═══ RECORDS FOR THE EXERCISE

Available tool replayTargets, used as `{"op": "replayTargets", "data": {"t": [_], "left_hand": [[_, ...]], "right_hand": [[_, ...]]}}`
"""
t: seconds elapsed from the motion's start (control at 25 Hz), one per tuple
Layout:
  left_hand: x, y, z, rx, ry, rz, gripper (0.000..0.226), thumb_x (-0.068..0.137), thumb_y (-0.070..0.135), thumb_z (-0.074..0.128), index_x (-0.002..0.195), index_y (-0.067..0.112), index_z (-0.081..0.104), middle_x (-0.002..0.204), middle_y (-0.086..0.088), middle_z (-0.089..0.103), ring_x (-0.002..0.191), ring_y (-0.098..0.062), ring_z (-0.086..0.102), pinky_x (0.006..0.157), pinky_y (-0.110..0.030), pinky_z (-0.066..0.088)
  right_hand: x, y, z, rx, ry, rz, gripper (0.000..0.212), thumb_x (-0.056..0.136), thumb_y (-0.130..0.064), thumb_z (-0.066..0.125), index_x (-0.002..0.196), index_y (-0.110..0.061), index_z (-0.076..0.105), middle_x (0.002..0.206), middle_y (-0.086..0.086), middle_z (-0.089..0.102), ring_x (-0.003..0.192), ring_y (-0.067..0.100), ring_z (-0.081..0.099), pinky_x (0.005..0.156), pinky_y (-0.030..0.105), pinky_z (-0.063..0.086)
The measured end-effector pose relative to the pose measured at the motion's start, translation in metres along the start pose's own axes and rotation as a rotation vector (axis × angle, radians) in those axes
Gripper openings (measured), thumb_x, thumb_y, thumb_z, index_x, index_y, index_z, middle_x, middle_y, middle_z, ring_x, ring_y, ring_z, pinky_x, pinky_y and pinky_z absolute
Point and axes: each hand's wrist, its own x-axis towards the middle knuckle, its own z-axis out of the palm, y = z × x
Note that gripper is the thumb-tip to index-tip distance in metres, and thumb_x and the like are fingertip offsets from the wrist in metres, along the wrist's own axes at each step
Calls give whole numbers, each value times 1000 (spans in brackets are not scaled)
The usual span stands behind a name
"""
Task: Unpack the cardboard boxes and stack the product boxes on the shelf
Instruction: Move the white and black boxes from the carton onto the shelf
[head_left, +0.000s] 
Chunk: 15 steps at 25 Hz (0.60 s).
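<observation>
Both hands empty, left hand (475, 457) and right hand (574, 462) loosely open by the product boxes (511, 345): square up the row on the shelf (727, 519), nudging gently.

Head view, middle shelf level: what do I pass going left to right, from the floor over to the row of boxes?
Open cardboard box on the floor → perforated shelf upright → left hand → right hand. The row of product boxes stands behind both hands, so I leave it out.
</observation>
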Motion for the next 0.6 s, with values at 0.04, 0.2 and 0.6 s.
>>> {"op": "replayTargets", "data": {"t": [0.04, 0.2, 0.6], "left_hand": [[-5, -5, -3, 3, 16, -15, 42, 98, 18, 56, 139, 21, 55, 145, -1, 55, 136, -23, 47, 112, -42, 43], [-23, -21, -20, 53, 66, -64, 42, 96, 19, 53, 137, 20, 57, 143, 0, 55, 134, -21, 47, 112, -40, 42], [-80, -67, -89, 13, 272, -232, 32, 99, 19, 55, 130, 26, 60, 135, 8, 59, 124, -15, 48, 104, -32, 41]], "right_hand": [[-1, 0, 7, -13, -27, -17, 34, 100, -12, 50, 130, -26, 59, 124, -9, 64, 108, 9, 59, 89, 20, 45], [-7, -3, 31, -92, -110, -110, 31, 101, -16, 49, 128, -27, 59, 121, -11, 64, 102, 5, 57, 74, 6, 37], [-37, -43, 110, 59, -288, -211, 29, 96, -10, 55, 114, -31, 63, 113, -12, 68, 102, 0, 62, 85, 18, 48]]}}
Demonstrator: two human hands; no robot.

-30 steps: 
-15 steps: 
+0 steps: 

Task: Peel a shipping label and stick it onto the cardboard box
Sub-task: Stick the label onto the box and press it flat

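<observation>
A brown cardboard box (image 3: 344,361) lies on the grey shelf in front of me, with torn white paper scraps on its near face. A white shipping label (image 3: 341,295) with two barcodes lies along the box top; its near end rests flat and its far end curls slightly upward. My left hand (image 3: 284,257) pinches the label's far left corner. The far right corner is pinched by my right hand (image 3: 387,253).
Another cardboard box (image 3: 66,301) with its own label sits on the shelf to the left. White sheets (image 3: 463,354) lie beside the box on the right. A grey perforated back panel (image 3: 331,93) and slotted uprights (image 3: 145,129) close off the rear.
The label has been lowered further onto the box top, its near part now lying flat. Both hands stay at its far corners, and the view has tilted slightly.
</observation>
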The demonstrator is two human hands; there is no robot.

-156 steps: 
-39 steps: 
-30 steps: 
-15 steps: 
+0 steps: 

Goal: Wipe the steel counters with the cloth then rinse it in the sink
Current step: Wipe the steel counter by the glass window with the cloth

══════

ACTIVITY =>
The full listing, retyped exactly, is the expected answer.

WRITTEN ANSWER =>
Available tool replayTargets, used as `{"op": "replayTargets", "data": {"t": [_], "left_hand": [[_, ...]], "right_hand": [[_, ...]]}}`
"""
t: seconds elapsed from the motion's start (control at 25 Hz), one per tuple
Layout:
  left_hand: x, y, z, rx, ry, rz, gripper (0.000..0.226), thumb_x (-0.068..0.137), thumb_y (-0.070..0.135), thumb_z (-0.074..0.128), index_x (-0.002..0.195), index_y (-0.067..0.112), index_z (-0.081..0.104), middle_x (-0.002..0.204), middle_y (-0.086..0.088), middle_z (-0.089..0.103), ring_x (-0.002..0.191), ring_y (-0.098..0.062), ring_z (-0.086..0.102), pinky_x (0.006..0.157), pinky_y (-0.110..0.030), pinky_z (-0.066..0.088)
  right_hand: x, y, z, rx, ry, rz, gripper (0.000..0.212), thumb_x (-0.056..0.136), thumb_y (-0.130..0.064), thumb_z (-0.066..0.125), index_x (-0.002..0.196), index_y (-0.110..0.061), index_z (-0.076..0.105), middle_x (0.002..0.206), middle_y (-0.086..0.086), middle_z (-0.089..0.102), ring_x (-0.003..0.192), ring_y (-0.067..0.100), ring_z (-0.081..0.099), pinky_x (0.005..0.156), pinky_y (-0.030..0.105), pinky_z (-0.063..0.086)
The measured end-effector pose relative to the pose measured at the motion's start, translation in metres along the start pose's own axes and rotation as a rotation vector (axis × angle, radians) in those axes
Gripper openings (measured), thumb_x, thumb_y, thumb_z, index_x, index_y, index_z, middle_x, middle_y, middle_z, ring_x, ring_y, ring_z, pinky_x, pinky_y and pinky_z absolute
Point and axes: each hand's wrist, its own x-axis towards the middle knuckle, its own z-axis out of the palm, y = z × x
Note that gripper is the thumb-tip to index-tip distance in metres, and thumb_x and the like are fingertip offsets from the wrist in metres, along the wrist's own axes at each step
Calls give whole numbers, each value times 1000 (spans in brackets are not scaled)
The usual span stands behind a name
"""
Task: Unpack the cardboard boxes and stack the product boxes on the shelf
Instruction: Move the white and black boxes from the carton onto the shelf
[head_left, +0.000s] 
Chunk: 15 steps at 25 Hz (0.60 s).
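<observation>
Both hands empty, left hand (475, 457) and right hand (574, 462) loosely open by the product boxes (511, 345): square up the row on the shelf (727, 519), nudging gently.

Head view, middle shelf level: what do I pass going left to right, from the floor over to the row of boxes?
Open cardboard box on the floor → perforated shelf upright → left hand → right hand. The row of product boxes stands behind both hands, so I leave it out.
</observation>
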Motion for the next 0.6 s, with values at 0.04, 0.2 and 0.6 s.
>>> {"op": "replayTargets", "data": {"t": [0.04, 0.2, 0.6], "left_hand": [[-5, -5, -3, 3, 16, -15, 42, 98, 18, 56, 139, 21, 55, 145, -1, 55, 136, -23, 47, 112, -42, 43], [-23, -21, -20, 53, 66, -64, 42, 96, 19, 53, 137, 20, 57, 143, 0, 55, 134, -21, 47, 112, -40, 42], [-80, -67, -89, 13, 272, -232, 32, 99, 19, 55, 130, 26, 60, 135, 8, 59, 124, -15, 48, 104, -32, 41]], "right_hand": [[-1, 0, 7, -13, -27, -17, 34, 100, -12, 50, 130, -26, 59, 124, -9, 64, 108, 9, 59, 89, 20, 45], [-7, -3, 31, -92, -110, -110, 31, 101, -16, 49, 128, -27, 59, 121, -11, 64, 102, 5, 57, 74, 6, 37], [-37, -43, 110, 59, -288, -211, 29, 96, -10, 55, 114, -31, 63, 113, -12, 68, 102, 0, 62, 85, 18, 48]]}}
Demonstrator: two human hands; no robot.

-30 steps: 
-15 steps: 
+0 steps: 

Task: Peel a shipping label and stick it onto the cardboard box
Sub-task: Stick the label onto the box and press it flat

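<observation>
A brown cardboard box (image 3: 344,361) lies on the grey shelf in front of me, with torn white paper scraps on its near face. A white shipping label (image 3: 341,295) with two barcodes lies along the box top; its near end rests flat and its far end curls slightly upward. My left hand (image 3: 284,257) pinches the label's far left corner. The far right corner is pinched by my right hand (image 3: 387,253).
Another cardboard box (image 3: 66,301) with its own label sits on the shelf to the left. White sheets (image 3: 463,354) lie beside the box on the right. A grey perforated back panel (image 3: 331,93) and slotted uprights (image 3: 145,129) close off the rear.
The label has been lowered further onto the box top, its near part now lying flat. Both hands stay at its far corners, and the view has tilted slightly.
</observation>
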The demonstrator is two human hands; there is no robot.

-156 steps: 
-39 steps: 
-30 steps: 
-15 steps: 
+0 steps: 

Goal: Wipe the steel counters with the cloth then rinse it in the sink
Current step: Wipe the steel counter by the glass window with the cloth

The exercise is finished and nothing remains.